Cap That raises $2.3M for personalized merchandise

Faith Merino · November 20, 2012 · Short URL: https://vator.tv/n/2bd6

Cap That users can create apparel, iPhone cases, and more using their own images or movie stills

Remember Hypercolor shirts from the early ‘90s?  Yeah, someone thought it would be a good idea to make shirts that changed color with body heat, which meant you had bright red armpits.  In hindsight, that was a bad idea.  You know what’s a good idea?  Finding a way to produce shirts and other products that customers design themselves. 

That’s the general aim of Cap That, a company that allows users to design and sell their own apparel, jewelry, tablet and Mac skins, and more using their own photos and videos.  Cap That announced Tuesday that it has raised $2.3 million in a Series B round from Canadian incubator Intertainment Media.  The company has raised $2.5 million altogether.

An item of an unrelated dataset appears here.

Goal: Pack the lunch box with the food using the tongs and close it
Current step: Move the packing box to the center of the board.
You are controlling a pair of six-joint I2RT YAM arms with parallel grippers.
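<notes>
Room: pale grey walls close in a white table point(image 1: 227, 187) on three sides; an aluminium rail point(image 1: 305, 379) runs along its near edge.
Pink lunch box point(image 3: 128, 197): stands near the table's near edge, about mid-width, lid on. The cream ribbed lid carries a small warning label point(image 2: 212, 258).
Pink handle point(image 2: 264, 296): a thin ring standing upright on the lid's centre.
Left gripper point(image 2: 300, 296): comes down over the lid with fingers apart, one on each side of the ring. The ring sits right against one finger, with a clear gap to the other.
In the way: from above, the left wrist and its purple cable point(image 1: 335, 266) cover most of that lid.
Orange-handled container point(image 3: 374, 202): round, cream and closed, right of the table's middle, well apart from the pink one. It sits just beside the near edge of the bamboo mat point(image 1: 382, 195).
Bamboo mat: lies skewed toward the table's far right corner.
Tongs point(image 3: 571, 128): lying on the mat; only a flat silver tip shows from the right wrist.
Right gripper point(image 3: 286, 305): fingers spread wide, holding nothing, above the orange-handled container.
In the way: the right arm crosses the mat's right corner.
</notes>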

This isn’t really a new idea—you can create and sell your own products on sites like Zazzle and Café Press.  But Cap That offers a unique patent-pending technology that allows users to create products using video capture, which means users can take an image from a video and turn that into a T-shirt, mug, or a pair of dog tags.

Cap That has also integrated with Instagram so that users can turn their Instagram photos into laptop skins or whathaveyou.

Cap That CEO and Co-founder David Hibbard tells me that more than half of the products in the Showroom (a fancy Pinterest-like layout of products available for purchase) have evolved from an existing product.

“We are seeing this incredible creative cycle where completely unrelated users are in a sense working together to create an organic store front for exiting brands like Machine Gun Kelly and Assassin's Creed III,” said Hibbard.

One user might create an iPhone case using an image from Assassin’s Creed III, and another user might purchase that case and further customize it.

Hibbard says that Cap That will use the new capital from this round to ramp up marketing and development, with a focus on tightening the Web activity surrounding the showroom.  The company will also be developing a mobile presence.

“Going with Intertainment Media was the easiest choice we have made as a company,” said Hibbard.  “In fact, to suggest that we chose Intertainment Media rather then being fortunate enough to be chosen by them would be a revision of history. Once Mr Lucatch, the CEO of Intertaiment Media, indicated his interest in investing, we completely shut off all other investment conversations.”